● **Assignment**: Write each line of the material exactly as given, from the top through the line that contains "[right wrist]", and omit all pictures.

● **Available data**:
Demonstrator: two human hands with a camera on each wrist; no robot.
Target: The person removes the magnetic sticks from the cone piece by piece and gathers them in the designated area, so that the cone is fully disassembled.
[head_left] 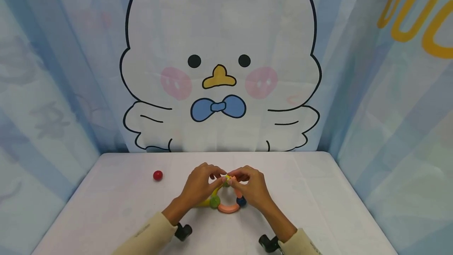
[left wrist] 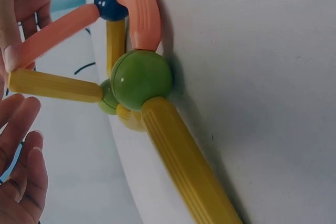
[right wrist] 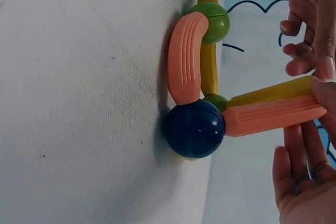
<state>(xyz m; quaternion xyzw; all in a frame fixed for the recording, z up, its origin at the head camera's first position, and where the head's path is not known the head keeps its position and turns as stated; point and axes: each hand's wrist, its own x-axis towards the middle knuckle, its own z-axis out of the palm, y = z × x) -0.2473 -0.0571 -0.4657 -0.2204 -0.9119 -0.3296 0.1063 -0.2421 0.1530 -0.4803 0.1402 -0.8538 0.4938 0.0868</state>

● **Expected answer**:
Demonstrator: two human hands with a camera on each wrist; no robot.
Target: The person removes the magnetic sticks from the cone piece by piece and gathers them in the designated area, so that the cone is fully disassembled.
[head_left] 
[left wrist] 
[right wrist] 

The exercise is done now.